> [What you should do] From the records below, print exactly the lines starting at the one containing "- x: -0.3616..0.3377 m" and ending at the one containing "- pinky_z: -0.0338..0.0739", ends included, and nothing else.
---------- Data for this exercise ----------
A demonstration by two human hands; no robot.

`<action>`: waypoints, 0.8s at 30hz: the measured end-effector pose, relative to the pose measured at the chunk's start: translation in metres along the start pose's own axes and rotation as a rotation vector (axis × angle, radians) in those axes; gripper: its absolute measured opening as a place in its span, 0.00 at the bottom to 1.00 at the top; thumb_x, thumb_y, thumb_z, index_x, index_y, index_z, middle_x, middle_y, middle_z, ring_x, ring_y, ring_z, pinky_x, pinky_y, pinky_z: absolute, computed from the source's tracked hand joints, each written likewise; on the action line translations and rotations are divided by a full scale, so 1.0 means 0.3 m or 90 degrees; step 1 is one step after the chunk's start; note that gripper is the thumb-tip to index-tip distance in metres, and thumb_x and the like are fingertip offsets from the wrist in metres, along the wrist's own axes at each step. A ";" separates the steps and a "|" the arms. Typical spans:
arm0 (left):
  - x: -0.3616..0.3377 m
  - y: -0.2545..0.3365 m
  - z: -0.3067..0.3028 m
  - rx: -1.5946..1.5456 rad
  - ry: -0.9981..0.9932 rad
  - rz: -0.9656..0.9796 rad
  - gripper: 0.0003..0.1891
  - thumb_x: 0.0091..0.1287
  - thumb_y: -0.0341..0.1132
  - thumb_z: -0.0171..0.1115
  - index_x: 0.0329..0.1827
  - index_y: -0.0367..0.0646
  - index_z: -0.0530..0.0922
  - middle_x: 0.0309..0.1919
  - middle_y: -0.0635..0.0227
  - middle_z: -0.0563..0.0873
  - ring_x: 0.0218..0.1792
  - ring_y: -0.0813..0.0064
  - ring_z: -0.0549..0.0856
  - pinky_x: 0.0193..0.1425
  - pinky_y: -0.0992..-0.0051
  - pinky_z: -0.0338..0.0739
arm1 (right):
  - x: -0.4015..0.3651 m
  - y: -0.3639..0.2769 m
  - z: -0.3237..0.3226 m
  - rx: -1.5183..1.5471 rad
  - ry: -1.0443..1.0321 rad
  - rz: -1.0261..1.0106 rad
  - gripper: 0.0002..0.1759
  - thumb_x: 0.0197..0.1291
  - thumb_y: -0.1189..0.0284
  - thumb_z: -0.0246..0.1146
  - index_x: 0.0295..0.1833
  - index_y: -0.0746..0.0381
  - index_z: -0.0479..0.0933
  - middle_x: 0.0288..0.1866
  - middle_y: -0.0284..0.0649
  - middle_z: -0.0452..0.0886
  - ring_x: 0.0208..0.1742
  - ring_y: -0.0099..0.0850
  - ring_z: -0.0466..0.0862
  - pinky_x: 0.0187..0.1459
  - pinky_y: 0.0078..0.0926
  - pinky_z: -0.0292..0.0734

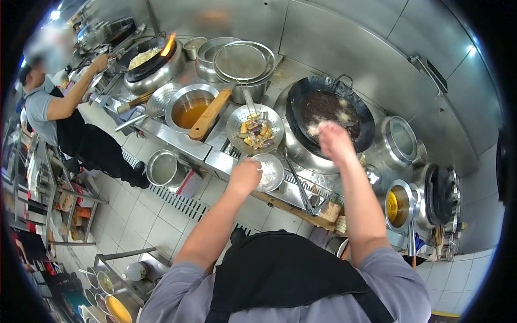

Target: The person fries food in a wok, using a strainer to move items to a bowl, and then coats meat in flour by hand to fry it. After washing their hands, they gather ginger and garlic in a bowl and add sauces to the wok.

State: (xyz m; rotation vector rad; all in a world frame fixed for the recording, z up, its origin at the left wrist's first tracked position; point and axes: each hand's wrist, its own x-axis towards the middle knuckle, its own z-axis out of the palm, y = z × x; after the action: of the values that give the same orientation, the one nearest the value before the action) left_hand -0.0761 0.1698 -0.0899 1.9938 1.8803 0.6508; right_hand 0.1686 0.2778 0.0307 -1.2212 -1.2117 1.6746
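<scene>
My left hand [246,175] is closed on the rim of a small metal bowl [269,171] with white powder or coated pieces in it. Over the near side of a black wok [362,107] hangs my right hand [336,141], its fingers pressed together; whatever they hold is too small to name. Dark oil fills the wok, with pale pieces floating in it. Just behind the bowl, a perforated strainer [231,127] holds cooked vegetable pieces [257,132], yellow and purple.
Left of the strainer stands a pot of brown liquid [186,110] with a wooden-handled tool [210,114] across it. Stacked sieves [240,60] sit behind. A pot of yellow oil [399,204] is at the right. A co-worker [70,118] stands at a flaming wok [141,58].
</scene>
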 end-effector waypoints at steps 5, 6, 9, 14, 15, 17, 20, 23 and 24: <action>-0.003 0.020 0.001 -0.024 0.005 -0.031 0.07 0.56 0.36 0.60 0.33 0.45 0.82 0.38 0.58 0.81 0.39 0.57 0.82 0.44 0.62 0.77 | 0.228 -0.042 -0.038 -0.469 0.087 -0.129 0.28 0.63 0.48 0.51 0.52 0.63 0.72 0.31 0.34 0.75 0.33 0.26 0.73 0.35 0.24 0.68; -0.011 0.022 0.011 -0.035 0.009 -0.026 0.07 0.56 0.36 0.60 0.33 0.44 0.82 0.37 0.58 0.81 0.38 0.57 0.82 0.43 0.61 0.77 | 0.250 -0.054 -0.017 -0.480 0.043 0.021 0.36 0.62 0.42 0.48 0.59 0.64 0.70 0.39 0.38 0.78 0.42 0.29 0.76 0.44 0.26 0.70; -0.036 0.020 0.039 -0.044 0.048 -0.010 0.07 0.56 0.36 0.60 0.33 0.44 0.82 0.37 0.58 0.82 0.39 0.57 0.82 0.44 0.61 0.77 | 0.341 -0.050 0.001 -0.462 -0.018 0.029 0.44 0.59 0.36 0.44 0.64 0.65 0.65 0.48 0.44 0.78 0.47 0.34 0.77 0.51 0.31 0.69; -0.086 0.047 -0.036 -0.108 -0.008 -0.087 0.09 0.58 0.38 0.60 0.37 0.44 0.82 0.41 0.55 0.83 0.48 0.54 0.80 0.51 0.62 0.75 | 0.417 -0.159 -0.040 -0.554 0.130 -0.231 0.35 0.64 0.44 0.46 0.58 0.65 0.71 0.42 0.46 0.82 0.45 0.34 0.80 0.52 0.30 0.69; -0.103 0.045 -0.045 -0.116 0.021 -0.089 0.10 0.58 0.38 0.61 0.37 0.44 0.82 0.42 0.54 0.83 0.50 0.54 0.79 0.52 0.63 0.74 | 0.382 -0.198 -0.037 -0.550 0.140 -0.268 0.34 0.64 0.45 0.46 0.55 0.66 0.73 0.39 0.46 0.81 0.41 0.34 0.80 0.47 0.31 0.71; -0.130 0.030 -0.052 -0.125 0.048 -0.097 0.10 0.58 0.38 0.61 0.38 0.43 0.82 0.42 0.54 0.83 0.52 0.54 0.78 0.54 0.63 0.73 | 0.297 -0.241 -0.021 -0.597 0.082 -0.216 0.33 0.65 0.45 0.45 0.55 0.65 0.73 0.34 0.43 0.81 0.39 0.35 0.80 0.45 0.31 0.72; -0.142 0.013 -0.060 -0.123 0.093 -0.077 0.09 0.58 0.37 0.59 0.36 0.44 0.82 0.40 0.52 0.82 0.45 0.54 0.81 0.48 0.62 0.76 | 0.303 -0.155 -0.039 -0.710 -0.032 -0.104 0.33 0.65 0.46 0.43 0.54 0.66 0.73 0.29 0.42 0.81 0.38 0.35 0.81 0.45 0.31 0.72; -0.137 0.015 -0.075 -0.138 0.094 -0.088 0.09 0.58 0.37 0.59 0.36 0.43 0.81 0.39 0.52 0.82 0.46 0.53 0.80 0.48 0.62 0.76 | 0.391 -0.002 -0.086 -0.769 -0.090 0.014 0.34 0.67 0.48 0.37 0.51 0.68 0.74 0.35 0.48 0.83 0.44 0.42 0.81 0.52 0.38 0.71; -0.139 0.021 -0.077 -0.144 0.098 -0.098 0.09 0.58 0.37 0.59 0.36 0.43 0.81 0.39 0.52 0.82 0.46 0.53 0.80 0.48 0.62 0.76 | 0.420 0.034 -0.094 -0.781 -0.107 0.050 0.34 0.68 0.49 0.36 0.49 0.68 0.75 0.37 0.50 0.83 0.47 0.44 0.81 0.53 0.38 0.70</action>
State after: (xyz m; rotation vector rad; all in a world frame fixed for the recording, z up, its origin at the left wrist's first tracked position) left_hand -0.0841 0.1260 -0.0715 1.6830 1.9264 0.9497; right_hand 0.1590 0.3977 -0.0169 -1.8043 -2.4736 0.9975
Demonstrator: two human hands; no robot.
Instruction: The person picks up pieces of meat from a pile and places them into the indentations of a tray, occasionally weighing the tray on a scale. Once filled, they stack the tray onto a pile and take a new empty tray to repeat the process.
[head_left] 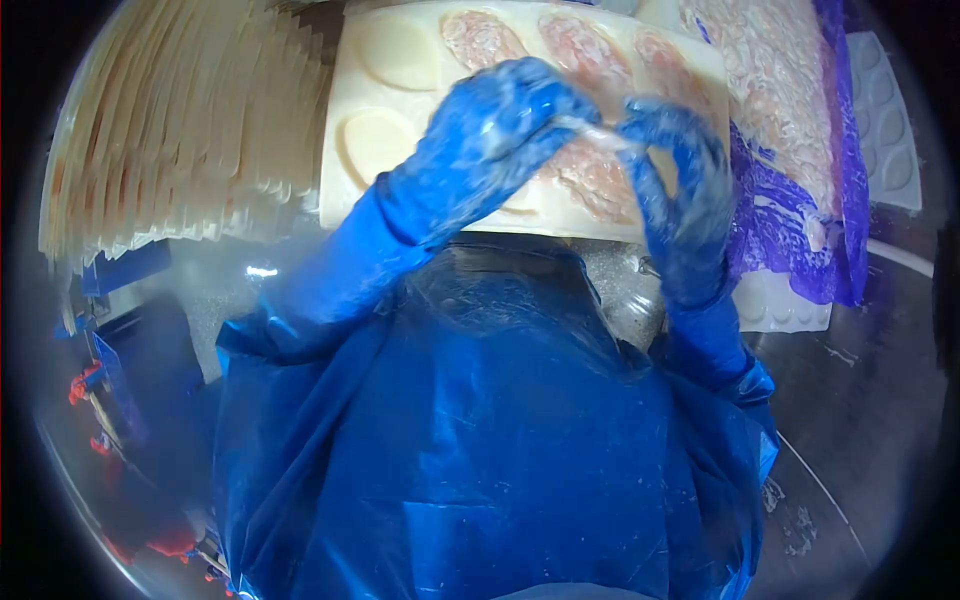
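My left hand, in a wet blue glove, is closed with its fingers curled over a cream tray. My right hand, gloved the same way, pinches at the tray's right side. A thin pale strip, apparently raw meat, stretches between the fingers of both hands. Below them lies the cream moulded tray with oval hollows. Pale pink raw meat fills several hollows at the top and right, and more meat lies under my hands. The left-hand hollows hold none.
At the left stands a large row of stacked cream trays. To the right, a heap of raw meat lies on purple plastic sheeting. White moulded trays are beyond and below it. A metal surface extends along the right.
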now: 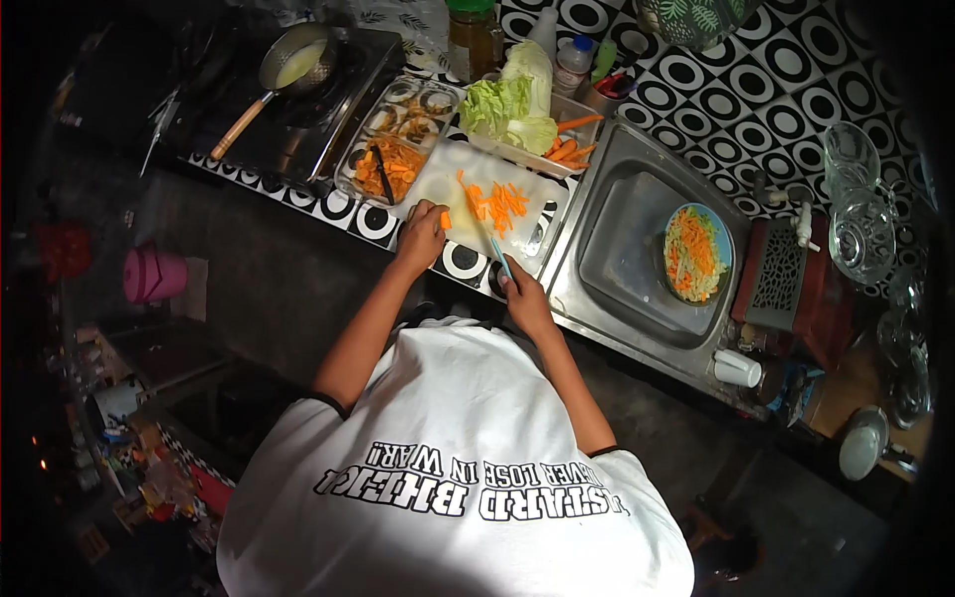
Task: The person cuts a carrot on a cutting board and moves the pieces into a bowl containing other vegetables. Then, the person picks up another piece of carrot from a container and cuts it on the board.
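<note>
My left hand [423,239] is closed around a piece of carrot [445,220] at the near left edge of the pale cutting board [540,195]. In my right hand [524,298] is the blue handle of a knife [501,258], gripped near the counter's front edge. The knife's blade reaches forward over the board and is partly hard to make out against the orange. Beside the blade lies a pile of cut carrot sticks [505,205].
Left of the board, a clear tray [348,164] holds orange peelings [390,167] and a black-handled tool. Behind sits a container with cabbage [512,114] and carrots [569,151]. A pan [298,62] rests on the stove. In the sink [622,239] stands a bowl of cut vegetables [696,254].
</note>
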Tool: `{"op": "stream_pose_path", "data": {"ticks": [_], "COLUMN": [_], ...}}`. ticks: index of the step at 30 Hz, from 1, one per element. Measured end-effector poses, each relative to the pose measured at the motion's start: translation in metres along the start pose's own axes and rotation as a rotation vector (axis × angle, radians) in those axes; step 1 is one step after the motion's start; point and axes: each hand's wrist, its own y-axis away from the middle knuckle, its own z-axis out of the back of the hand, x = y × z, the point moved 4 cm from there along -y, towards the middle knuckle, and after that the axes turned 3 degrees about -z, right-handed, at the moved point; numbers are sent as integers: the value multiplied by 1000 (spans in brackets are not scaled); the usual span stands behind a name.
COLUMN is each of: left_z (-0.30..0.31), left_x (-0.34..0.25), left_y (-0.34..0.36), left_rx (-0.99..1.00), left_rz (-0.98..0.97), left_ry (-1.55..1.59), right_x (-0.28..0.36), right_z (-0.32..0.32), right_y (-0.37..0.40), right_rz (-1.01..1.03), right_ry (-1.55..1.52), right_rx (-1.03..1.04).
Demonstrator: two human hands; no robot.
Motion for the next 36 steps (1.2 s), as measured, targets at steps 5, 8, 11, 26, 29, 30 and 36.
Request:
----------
> [Written answer]
  - x: -0.3616..0.3377 m
  - y: -0.2545..0.3365 m
  - z: -0.3067..0.3028 m
  - rx: -1.5946..1.5456 rad
  - ry: -0.9981..0.9932 rad
  - rz: -0.9656..0.9796 rad
  - gripper: 0.0003..0.1891
  - thumb_x: 0.0091..0.1287
  - thumb_y: -0.0341..0.1132
  - thumb_z: -0.0171..0.1115
  - index_x: 0.0329..0.1827
  - index_y: -0.0367..0.0646
  - index_z: -0.0530..0.0922
  - middle_x: 0.0309..0.1919
  - middle_y: -0.0635..0.0227
  - middle_z: -0.0563..0.0873
  - ring_x: 0.0218..0.1792
  - ring_y: -0.0813..0.0064
  - ring_z: -0.0549..0.0856
  - pinky_x: 0.0193..0.1425
  - pinky_y: -0.0992..-0.0051
  - pinky_z: -0.0338..0.0739

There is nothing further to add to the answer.